We can observe some differences between the experimental (Table 2) and simulated (Table 1) $A_0$ values. This is due to the change in the LC product (see Equation (14)) associated with the coil geometry (more precisely to the adapter, which can be seen in Figure 4). Regardless, these results prove that, despite the low concentration of NPs, the magnetite NPs exhibit five times the signal of the gold ones, with the same mass. This is evidenced by the sensitivity values $A_1$ and easily explained by the higher refraction index of MNPs. This difference also explains the low $R^2$ value of the gold. This result validates our analysis of the sensor based on changes in the SRF and confirms the possibility of easily quantifying the MNP mass in a test sample.

Considering the significant differences between this method and previous ones using both the self-inductance and self-capacitance of the inductive sensor, even when the purpose of the study is not to optimise the sensor’s characteristics but to evaluate the mathematical and measurement method, there is a remarkable improvement in the sensitivity S, which is multiplied by 1940, $S=5821.4$ Hz$/\mathsf{\mu }\mathrm{g}$ Fe${}_3$O${}_4$ compared to $S=3$ Hz$/\mathsf{\mu }\mathrm{g}$ Fe${}_3$O${}_4$ achieved in previously reported ones [9]. Even if we normalise the sensitivity by dividing it by the operating frequency in the absence of NPs, the improvement is 2.04 times.

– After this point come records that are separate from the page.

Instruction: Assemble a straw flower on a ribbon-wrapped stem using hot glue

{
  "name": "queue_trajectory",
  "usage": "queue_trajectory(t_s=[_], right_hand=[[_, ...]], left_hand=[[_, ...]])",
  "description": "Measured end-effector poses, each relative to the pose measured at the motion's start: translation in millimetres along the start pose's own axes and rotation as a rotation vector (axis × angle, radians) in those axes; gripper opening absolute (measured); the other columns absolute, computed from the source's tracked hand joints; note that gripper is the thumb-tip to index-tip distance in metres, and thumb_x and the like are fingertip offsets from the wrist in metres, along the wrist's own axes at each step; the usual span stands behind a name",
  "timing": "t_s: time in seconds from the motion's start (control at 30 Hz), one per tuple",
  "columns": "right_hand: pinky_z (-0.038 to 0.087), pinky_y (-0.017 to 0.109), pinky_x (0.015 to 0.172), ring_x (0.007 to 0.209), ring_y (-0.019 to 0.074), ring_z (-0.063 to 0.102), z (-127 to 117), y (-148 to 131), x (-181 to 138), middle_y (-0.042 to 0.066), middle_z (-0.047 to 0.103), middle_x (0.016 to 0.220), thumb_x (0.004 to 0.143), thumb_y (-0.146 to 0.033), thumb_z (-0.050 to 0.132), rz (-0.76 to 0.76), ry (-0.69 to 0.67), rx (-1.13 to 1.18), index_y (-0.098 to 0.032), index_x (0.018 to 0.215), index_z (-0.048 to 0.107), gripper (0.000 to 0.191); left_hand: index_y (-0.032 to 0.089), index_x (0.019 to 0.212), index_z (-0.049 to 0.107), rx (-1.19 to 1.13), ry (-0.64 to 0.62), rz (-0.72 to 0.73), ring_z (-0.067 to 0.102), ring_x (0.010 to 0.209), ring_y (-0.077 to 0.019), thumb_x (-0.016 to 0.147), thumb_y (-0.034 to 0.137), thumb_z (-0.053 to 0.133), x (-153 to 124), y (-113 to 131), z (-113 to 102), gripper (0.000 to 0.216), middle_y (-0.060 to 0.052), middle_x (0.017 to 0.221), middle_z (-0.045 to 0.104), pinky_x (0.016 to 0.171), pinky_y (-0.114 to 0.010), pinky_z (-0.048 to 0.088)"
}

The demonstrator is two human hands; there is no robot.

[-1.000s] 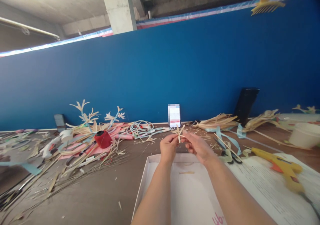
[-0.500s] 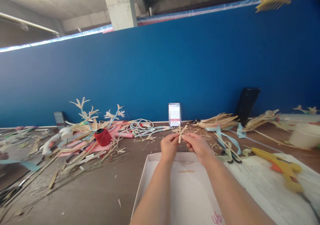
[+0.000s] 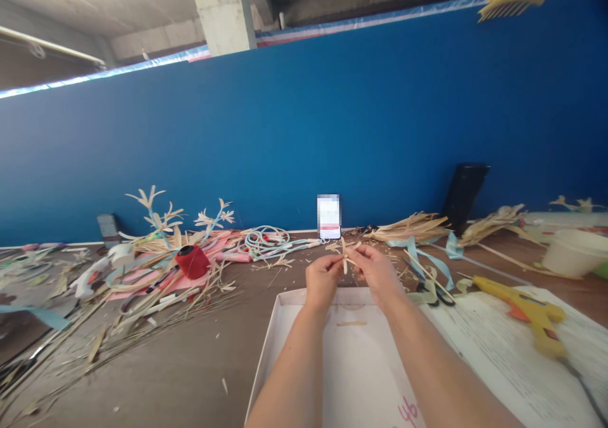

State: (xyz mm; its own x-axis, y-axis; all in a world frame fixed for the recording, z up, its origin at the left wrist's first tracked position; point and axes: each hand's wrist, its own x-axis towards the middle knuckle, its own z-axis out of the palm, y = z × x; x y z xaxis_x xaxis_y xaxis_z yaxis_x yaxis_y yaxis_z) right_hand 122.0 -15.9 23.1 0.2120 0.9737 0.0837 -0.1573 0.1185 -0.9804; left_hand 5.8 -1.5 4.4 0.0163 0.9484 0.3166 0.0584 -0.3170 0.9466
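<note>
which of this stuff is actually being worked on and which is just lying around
In hand: small pale straw star, pinched between left hand and right hand, over the far edge of the shallow white cardboard box.
Lying about: red thread spool, yellow plastic glue gun, black-handled scissors, coiled pale blue cord, white plastic tub.

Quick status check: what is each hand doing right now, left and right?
left hand: closed, fingertips pinching the small straw flower.
right hand: closed, pinching the same small straw flower from the other side.
</note>
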Motion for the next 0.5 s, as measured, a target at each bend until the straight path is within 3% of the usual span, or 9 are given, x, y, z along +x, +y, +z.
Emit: queue_trajectory(t_s=[0.5], right_hand=[[0.021,0.020,0.037,0.038,0.0063,0.031,-1.8,-2.3,0.0,-0.007,0.042,0.045,0.068,-0.046,0.062,-0.046,0.037,-0.140,-0.018,0.069,0.052,0.029]], left_hand=[[0.018,0.083,0.072,-0.028,-0.018,-0.002,0.055,0.059,-0.0124,0.069,0.028,0.059,2.1,-8.9,2.3,0.022,-0.002,0.065,0.065,0.054,-0.022,0.043]])
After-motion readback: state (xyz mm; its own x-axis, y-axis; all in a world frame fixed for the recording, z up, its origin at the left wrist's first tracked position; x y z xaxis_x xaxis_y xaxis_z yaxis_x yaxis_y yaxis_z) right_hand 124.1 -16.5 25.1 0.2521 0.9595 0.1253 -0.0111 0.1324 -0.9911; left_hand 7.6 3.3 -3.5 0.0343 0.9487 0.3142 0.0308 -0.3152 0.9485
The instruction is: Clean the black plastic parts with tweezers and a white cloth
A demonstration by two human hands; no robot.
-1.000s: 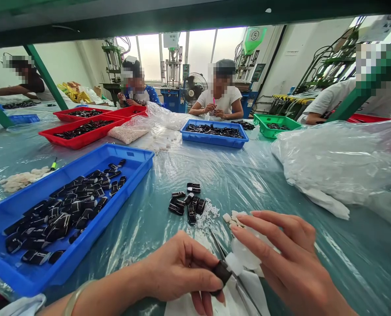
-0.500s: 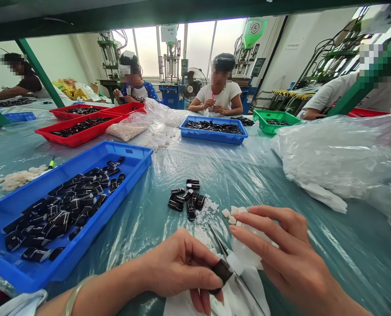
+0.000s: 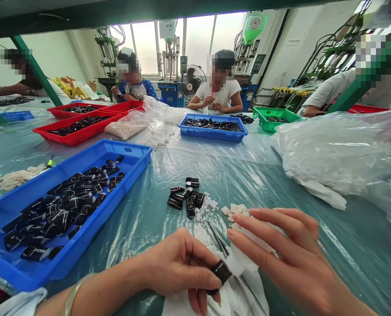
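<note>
Left hand (image 3: 178, 267) pinching one black piece (image 3: 222, 271); right hand (image 3: 294, 259) loosely spread (hold unclear).

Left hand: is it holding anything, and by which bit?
The left hand pinches a small black piece by the part nearest the palm.

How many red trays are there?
4 red plastic trays: on the left, a near tray, a rear tray behind it, a third tray right of that; a fourth tray, partly hidden, far right. More may be hidden.
</note>
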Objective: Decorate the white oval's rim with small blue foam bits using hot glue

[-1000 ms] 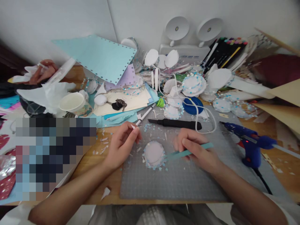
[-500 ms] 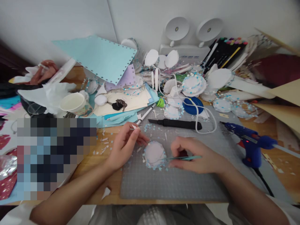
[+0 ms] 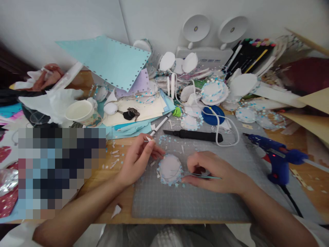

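Note:
A small white disc (image 3: 170, 167) edged with pale blue flecks lies on the grey cutting mat (image 3: 195, 202). My right hand (image 3: 216, 171) is closed on thin teal tweezers (image 3: 199, 175), whose tips touch the disc's right edge. My left hand (image 3: 137, 159) rests just left of the disc, thumb and forefinger pinched on a tiny white scrap (image 3: 148, 139), with one finger reaching the disc's rim.
A black craft knife (image 3: 195, 136), a white pen (image 3: 160, 125) and a white cable (image 3: 226, 137) lie behind the disc. A blue glue gun (image 3: 275, 158) stands at right. Paper sheets, a cup (image 3: 81, 112) and more decorated discs crowd the back. Another person's hand (image 3: 48, 76) shows far left.
My right hand drew in toward the disc and turned the tweezers flatter, bringing the tips to the disc's edge. My left hand slid closer to the disc, still pinching.

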`<state>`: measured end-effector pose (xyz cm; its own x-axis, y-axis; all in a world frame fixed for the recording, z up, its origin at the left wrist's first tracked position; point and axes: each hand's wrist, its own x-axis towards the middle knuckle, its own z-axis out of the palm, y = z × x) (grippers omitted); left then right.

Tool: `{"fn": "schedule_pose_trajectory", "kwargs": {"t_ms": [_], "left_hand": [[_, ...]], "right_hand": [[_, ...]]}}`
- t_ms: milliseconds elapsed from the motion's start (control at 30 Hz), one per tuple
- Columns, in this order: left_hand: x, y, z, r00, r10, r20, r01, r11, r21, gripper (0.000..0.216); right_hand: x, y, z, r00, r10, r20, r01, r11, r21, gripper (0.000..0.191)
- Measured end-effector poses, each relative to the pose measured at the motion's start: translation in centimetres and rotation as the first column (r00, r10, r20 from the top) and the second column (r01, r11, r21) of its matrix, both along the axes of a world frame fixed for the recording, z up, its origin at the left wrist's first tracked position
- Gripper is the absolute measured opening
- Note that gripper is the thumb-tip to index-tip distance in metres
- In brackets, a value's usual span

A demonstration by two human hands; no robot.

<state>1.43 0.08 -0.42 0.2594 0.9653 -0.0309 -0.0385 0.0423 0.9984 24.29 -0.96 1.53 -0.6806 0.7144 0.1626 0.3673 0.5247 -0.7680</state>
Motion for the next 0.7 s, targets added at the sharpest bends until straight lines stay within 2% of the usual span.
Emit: {"fn": "schedule_pose_trajectory", "kwargs": {"t_ms": [167,333,533,700], "left_hand": [[0.0,0.0,0.0,1.0,0.024,-0.005,-0.024,0.999,0.022,0.02],[0.0,0.0,0.2,0.999,0.03,0.01,-0.03,0.999,0.014,0.02],[0.0,-0.2,0.3,1.0,-0.001,-0.002,0.001,1.0,0.03,0.018],[0.0,-0.1,0.2,1.0,0.0,-0.006,0.0,0.999,0.04,0.017]], "right_hand": [[-0.3,-0.1,-0.3,0.999,-0.032,-0.009,0.032,0.999,0.017,0.018],[-0.6,-0.2,-0.7,0.998,-0.047,-0.03,0.05,0.993,0.106,0.018],[-0.9,-0.1,-1.0,0.999,-0.014,0.033,0.008,0.986,0.169,0.019],[-0.9,-0.3,-1.4,1.0,-0.005,-0.01,0.006,0.986,0.167,0.014]]}}
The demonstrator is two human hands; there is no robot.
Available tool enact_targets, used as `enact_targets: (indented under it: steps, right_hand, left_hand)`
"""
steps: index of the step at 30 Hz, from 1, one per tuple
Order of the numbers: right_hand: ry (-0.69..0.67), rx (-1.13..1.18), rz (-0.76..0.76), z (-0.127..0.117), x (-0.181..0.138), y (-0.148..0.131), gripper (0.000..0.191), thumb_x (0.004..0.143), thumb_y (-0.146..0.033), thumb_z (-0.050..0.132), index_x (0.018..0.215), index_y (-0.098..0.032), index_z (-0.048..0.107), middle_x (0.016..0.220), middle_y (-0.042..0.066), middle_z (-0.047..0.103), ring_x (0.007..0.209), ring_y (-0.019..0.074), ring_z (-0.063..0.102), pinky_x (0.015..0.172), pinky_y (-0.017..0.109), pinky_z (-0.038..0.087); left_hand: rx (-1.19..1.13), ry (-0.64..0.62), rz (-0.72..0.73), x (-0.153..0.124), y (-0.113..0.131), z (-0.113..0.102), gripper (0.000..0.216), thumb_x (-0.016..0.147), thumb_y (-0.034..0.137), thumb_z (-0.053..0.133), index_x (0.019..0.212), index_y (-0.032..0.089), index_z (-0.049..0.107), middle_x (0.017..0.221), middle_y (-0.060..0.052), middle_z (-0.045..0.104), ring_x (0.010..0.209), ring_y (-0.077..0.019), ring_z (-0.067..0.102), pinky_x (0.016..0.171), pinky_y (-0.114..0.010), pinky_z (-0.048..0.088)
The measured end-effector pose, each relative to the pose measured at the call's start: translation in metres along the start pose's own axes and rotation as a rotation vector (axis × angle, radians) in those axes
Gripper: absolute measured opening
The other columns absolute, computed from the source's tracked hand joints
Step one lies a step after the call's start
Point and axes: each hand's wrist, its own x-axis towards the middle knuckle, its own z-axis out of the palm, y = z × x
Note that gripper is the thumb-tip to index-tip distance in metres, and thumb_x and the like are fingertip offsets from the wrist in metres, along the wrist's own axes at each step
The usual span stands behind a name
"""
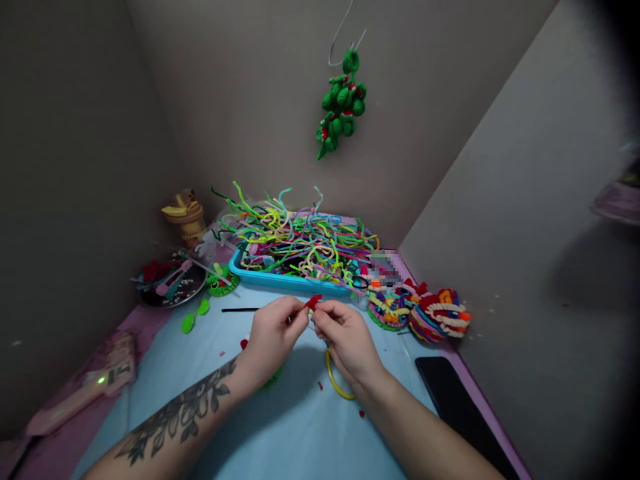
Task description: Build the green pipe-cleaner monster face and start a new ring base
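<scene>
Grey walls [240, 100] close in a corner here, and a green twisted ornament [343, 103] hangs from a wire on the far one. Below it the tabletop [280, 433] is covered in pale blue with a pink edge.

From the head view, a blue tray [280, 281] sits at the back, heaped with a tangle of pipe cleaners [300, 243] in many colours. Just right of it lie several coiled, multicoloured pieces [435, 317] that look finished, and a dark phone [450, 400] rests near the right edge. To the left is a dark plate [173, 287] of bits, with two green leaf shapes [195, 317] and a black pipe cleaner [240, 309] in front of it.

The left hand [273, 340] and right hand [345, 340] meet in the middle, just in front of the tray and above the tabletop. Each has thumb and fingertips pressed together, pinching one short red piece [314, 301] between them; the other fingers are curled in. A yellow loop [334, 383] lies under the right hand, partly hidden, and small red scraps [320, 385] dot the cloth nearby.

To my eye the work on this piece is early: the red bit is tiny and has no clear form, and it is joined to nothing I can make out, while the full tray shows plenty of unused material.
</scene>
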Motion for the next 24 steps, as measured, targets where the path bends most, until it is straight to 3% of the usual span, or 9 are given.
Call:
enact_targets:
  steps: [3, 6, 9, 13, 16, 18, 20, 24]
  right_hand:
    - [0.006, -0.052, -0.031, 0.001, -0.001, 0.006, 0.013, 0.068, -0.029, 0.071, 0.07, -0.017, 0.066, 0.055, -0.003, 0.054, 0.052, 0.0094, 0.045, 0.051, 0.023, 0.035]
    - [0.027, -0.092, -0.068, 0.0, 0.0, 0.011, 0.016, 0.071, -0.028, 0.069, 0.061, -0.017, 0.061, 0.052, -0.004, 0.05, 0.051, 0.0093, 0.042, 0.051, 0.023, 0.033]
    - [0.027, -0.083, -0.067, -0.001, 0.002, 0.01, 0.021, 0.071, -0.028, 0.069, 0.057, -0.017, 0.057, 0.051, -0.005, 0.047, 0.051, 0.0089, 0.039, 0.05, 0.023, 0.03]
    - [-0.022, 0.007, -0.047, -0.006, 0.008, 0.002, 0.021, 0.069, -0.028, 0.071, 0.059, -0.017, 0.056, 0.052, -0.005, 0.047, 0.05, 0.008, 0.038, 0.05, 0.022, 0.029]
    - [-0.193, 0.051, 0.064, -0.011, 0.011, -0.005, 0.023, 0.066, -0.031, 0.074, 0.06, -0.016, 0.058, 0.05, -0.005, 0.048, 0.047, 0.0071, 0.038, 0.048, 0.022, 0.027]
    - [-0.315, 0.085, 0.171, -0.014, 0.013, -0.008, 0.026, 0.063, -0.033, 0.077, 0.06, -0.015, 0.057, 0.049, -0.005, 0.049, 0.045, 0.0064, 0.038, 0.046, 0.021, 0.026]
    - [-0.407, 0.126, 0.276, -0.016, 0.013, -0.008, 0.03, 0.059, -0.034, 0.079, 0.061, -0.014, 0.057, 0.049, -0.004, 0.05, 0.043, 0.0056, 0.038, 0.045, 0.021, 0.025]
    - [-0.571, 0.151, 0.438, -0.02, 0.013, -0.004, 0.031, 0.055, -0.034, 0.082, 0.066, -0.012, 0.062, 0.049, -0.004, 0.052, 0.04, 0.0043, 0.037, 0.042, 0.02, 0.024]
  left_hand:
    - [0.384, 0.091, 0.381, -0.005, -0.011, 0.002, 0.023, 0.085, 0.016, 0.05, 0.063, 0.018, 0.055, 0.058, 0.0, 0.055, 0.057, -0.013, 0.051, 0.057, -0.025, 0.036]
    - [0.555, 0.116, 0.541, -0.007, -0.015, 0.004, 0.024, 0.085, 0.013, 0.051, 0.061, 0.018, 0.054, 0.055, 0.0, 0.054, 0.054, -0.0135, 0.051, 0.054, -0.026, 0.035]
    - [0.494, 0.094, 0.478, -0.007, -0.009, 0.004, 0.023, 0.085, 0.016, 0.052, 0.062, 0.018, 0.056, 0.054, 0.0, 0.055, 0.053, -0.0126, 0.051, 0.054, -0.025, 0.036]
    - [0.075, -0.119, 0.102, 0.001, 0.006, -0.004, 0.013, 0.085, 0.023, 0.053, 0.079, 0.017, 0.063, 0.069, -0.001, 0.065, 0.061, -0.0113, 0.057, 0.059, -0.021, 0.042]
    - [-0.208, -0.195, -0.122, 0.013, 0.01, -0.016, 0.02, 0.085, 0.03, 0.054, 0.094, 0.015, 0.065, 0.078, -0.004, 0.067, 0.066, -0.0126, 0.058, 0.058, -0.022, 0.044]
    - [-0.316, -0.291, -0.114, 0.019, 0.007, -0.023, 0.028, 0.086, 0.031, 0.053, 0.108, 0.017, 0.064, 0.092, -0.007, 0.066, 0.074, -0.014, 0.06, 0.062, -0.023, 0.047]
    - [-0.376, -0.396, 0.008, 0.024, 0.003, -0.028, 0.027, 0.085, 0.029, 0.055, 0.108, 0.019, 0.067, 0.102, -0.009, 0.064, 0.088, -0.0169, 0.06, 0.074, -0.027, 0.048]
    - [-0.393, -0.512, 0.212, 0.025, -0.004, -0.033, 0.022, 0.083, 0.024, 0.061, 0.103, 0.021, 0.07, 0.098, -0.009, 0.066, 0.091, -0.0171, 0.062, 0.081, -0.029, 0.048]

This also shows the importance of measuring at higher frequencies, which implies including the sensor’s capacitive effects and the sample’s electric permittivity.

5. Conclusions

Inductive sensors are affected by their environment’s electric permittivity and magnetic permeability. The importance of both factors increases as the working frequency approaches the coil’s SRF. For this reason, measuring the SRF of the sensing coil in the presence of NPs can be used to quantify them with increased sensitivity. The refraction index ratio between NPs and the whole environment determines the sensor sensitivity. In the case of MNPs, their higher magnetic permeability leads to better sensitivity, as it increases the refraction index ratio $n_{\mathrm{NPs}}/n_{\mathrm{env}}$.

In this work, we established some hypotheses under which our sensor exhibits a linear regime. This idea allowed us to calibrate the sensor using a linear fit from a sample set of known masses. This approach is limited to low-loss samples and small variations in the SRF. Using the coil’s SRF combined with our mathematical model opens the way to develop an affordable, portable, and reliable sensor to detect and quantify small numbers of MNPs. In future works, for example, it can be applied to develop an optimised magnetic lateral-flow immunoassay reader that provides qualitative and quantitative results without compromising the main advantages of rapid paper tests.